→ **ABOUT THIS EXERCISE**:
Return all the lines below exactly. Any picture among them is omitted.

→ **GIVEN INFORMATION**:
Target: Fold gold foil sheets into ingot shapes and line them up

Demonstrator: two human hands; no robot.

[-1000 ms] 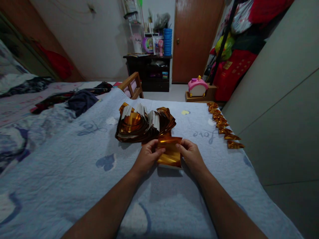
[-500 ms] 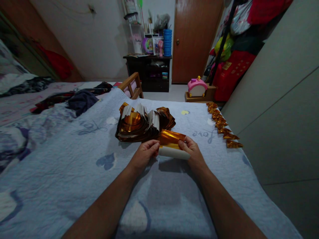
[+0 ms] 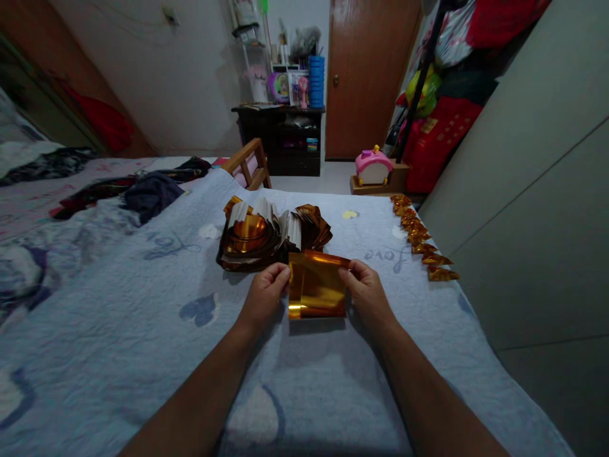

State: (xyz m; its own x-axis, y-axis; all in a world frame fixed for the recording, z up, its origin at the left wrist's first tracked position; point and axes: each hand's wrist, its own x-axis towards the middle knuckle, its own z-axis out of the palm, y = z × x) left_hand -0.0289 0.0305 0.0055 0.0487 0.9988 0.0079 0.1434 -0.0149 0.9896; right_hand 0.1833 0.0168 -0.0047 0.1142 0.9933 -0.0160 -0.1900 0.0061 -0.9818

→ **FINAL ANSWER**:
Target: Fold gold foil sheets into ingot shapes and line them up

Demonstrator: two human hands; no robot.

[-1000 ms] 
[-500 ms] 
[+0 ms] 

State: (xyz m; its own x-axis, y-axis; all in a world frame fixed for the recording, z up, its origin at the left wrist's first tracked position; point and axes: each hand's wrist, its own x-axis towards the middle knuckle, its own z-axis out of the palm, y = z × x) left_hand -0.0289 0.0305 0.0055 0.0487 0.9988 0.0079 0.1434 -0.0149 0.9896; right_hand 0.1833 0.0168 -0.0047 0.1142 0.9933 -0.0160 -0.1900 0.0061 -0.9818

The exercise is now finished.